Siempre igual, siempre distinta
30 de marzo 2026 - 03:08
Cuando lean estas líneas ya habremos disfrutado del Domingo de Ramos. Y de la Borriquita, la Amargura, la Hiniesta y el Cristo del Amor, itinerario emocional particular que recorro desde la infancia hasta hoy. Renovando la capacidad de asombro del niño y dejando a un lado el escepticismo de la edad. Aunque ese escepticismo sea parte de la duda metódica que siempre acompaña y hace que no nos hayamos entregado a nada, o a casi nada, incondicionalmente. Pero una mañana luminosa con la procesión de Palmas de las monjas jerónimas del monasterio de Santa Paula, permite unir asombro y escepticismo y recordar el tacto de una mano infantil en la de un ser querido, ya seas el niño o el adulto.
Días pasados oí una intervención del poeta y jurista Jesús García Calderón en la que desarrolló con acierto y oportunidad el concepto de génesis permanente en la estética, como reflexión sobre las procesiones de semana santa, de imágenes y nazarenos. En esencia se refiere a la idea de que la obra de arte y la experiencia estética no son acontecimientos fijos o terminados, sino procesos que se reactivan y transforman constantemente en cada encuentro. Cada vez que una persona contempla una obra, colabora en su creación. La obra no está completa hasta que es percibida y como cada percepción es distinta, la obra nace de nuevo en cada mirada. Es esa sensación que nos permite disfrutar cada vez, como si fuera la primera, de Las Meninas de Velázquez o del David de Miguel Ángel, o más próximos a nosotros cada vez que se aparece la Giralda desde Mateos Gago o sales a la Plaza de España por una de las puertas de Aragón o Navarra, o vemos ambas orillas del Guadalquivir desde el puente, aquí Sevilla, aquí Triana.
Siempre había entendido las procesiones de Sevilla como protagonistas de un proceso continuo de cambio, tan lento que nos hacía pensar que nada cambiaba, pero tan constante, que siempre era algo nuevo.

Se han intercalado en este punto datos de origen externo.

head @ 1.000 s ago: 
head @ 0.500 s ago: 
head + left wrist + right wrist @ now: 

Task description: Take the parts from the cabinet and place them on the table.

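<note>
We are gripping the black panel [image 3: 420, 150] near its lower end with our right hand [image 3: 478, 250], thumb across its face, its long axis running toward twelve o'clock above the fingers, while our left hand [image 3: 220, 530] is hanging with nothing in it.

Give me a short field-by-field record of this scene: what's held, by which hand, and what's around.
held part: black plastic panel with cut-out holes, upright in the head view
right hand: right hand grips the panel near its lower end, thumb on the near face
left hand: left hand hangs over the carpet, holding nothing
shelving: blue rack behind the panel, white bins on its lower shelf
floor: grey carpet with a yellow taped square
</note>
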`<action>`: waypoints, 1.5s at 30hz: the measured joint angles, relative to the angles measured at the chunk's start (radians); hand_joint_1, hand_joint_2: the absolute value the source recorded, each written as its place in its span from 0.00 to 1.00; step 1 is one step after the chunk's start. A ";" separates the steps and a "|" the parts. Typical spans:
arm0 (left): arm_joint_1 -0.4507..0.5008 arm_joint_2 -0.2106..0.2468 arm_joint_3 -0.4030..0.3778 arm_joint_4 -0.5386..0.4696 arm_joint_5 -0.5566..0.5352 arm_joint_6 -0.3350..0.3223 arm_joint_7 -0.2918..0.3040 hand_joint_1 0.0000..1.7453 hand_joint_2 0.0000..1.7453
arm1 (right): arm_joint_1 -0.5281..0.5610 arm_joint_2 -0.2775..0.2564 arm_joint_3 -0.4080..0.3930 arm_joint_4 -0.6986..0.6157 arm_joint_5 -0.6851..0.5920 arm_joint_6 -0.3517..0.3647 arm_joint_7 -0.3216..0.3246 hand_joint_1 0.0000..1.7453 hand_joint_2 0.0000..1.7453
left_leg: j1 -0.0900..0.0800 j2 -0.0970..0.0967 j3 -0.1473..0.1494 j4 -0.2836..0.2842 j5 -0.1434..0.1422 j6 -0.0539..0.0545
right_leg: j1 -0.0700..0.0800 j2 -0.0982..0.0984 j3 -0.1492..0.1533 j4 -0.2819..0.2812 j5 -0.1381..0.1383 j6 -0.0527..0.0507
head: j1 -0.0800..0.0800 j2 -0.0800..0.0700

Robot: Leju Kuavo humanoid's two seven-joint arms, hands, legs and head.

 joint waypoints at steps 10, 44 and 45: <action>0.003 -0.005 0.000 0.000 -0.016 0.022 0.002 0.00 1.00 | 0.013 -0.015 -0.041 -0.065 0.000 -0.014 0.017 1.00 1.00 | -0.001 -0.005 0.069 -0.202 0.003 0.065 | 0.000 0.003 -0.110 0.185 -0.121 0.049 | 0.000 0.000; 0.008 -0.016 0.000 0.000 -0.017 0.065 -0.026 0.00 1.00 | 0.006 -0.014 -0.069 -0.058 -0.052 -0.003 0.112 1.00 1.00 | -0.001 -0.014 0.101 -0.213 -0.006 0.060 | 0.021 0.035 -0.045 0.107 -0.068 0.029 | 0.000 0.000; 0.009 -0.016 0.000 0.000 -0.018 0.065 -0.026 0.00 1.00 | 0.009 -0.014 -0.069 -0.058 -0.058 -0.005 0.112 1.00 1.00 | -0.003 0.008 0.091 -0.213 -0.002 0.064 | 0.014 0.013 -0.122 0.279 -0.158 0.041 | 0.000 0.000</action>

Desde el concepto de la génesis permanente, debemos entender que todo está siempre haciéndose. La poesía, la identidad y la realidad como procesos siempre inacabados.
Todo esto me hace recordar las magistrales clases de estética de Rafael González Sandino, un extraordinario profesor que, ante nuestra mirada indiferente de veinteañeros, repetía: la percepción es corporal, directa y siempre inacabada. El mundo se hace en el encuentro entre tú y lo que ves. Confieso que he necesitado cincuenta años para entenderlo. Y que, en estos días sevillanos, soy consciente de que disfrutamos experiencias estéticas que no contemplamos simplemente, sino que generamos continuamente: la belleza ocurriendo ahora, no repetida, sino recreada. Como lo que supone salir a la calle en nuestra ciudad bajo naranjos en flor a sentir la semana santa y la primavera, todo a una. Y nos queda la alegría de que la semana está empezando.